▶ **Work to be completed**
Could every line of the data be printed exactly as it reads?

- Opening Delimiter -

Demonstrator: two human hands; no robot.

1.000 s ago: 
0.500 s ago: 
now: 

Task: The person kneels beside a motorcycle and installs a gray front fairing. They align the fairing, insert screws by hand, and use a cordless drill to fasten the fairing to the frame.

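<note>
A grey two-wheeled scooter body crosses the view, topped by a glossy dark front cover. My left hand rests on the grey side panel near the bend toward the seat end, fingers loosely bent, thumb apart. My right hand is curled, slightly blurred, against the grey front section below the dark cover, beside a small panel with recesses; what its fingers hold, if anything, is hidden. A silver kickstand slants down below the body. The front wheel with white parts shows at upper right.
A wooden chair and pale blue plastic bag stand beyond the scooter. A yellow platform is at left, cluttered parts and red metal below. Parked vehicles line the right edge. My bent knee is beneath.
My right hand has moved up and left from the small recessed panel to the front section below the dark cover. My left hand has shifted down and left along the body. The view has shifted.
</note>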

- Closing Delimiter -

▶ **Answer box**
Demonstrator: two human hands; no robot.

1.000 s ago: 
0.500 s ago: 
now: 

Task: The person kneels beside a motorcycle and installs a gray front fairing. They align the fairing, insert screws by hand, and use a cordless drill to fasten the fairing to the frame.

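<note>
A grey two-wheeled scooter body crosses the view, topped by a glossy dark front cover. My left hand rests on the grey side panel near the bend toward the seat end, fingers loosely bent, thumb apart. My right hand is curled, slightly blurred, against the grey front section below the dark cover, beside a small panel with recesses; what its fingers hold, if anything, is hidden. A silver kickstand slants down below the body. The front wheel with white parts shows at upper right.
A wooden chair and pale blue plastic bag stand beyond the scooter. A yellow platform is at left, cluttered parts and red metal below. Parked vehicles line the right edge. My bent knee is beneath.
My right hand has moved up and left from the small recessed panel to the front section below the dark cover. My left hand has shifted down and left along the body. The view has shifted.
</note>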

With this, the answer is finished.